5G Rural Integrated Testbed (5GRIT)
This project will provide partner companies the chance to test out their applications in managed network environments with real people. The testbed consists of the Quickline and Broadway wireless networks (leading ISPs), trials managed by Cybermoor (leading social enterprise), and use case developers which providing unmanned aerial systems (UASs) to collect video data on livestock movements which will be analysed by Kingston University (KU); precision farming; new rural broadband delivery; augmented reality for tourists. This will lay the foundation for other organisations to trial innovative applications and technologies on the testbed in future years.
WITNESS - Wide InTegration of sensor Networks to Enable Smart Surveillance
WITNESS proposes an innovative framework for situational awareness and decision making, to improve the effectiveness of security forces in preventing and dealing with an urban attack. This project is in collaboration with partners from the Republic of Moldova and Italy. Our work is focused on computer vision tasks related to scene analysis and understanding with further application in AR.

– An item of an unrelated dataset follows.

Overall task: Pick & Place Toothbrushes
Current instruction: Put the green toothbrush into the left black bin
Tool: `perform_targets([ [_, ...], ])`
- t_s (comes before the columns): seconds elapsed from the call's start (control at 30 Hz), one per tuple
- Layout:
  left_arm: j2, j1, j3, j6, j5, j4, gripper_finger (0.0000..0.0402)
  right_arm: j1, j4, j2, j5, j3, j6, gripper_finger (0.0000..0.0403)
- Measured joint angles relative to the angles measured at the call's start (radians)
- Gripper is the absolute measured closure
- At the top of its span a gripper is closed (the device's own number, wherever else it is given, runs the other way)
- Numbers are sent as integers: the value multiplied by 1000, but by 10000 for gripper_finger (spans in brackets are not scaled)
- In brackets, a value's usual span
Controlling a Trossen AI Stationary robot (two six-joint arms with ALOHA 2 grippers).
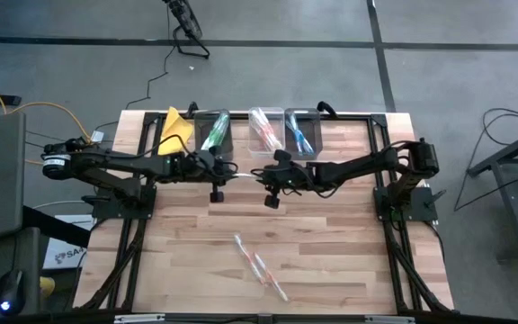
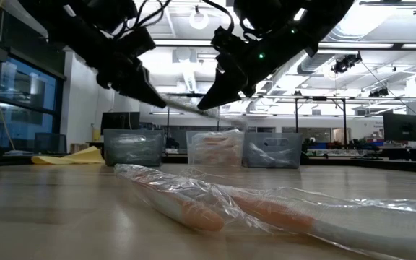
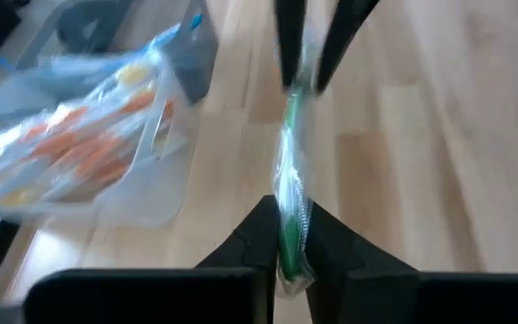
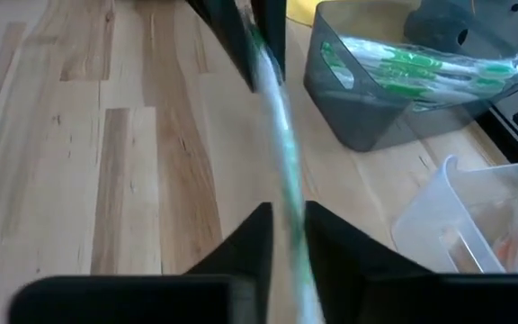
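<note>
A green-and-white toothbrush in a clear wrapper hangs in the air between my two grippers, above the table's far middle. My left gripper is shut on one end and my right gripper on the other. The low view shows it level between the two sets of fingers. Two more wrapped pink toothbrushes lie flat on the near part of the table. My left gripper pinches the green toothbrush's end between its two fingers, through the wrapper. Its fingers come level from the table's left, along the stick, which is lifted clear of the table. My right gripper pinches the toothbrush's other end between its two fingers. Its fingers come roughly level from the table's right, along the stick. The toothbrush runs straight on from there to the left gripper's fingers.
Three small bins stand in a row at the far edge: one with green toothbrushes, one with pink, one with blue. A yellow cloth lies left of them. Bare wood lies below and near the grippers.
</note>
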Motion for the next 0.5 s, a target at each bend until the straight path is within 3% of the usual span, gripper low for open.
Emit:
perform_targets([
  [0.33,-37,1,-1,-54,-218,-62,385,12,-60,-93,-4,0,59,211],
  [0.5,-115,1,0,-130,-396,-108,385,33,-111,-179,110,0,62,175],
])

MIDAS - Control of team of mini-UAVs to support counter-terrorism missions
This a NATO funded project started in January 2018 focusing on counter-terrorism scenarios using control systems for mini-UAVs, machine learning and computer vision solutions.
Knowledge Transfer Partnerships Ref: KTP010695
A KTP project started in 2017 with VCA Technology Limited for two years focusing on pedestrian counting and simulation systems for security and market analytics. Computer vision and machine learning techniques based on deep learning will be developed and evaluated during this project.
MONICA - Management Of Networked IoT Wearables - Very Large Scale Demonstration of
Cultural & Security Applications
The SoundCity Project MONICA aims to provide a very large scale demonstration of multiple existing and new Internet of Things technologies for Smarter Living. The solution will be deployed in 6 major cities in Europe. MONICA demonstrates a large scale IoT ecosystem that uses innovative wearable and portable IoT sensors and actuators with closed-loop back-end services integrated into an interoperable, cloud-based platform capable of offering a multitude of simultaneous, targeted applications.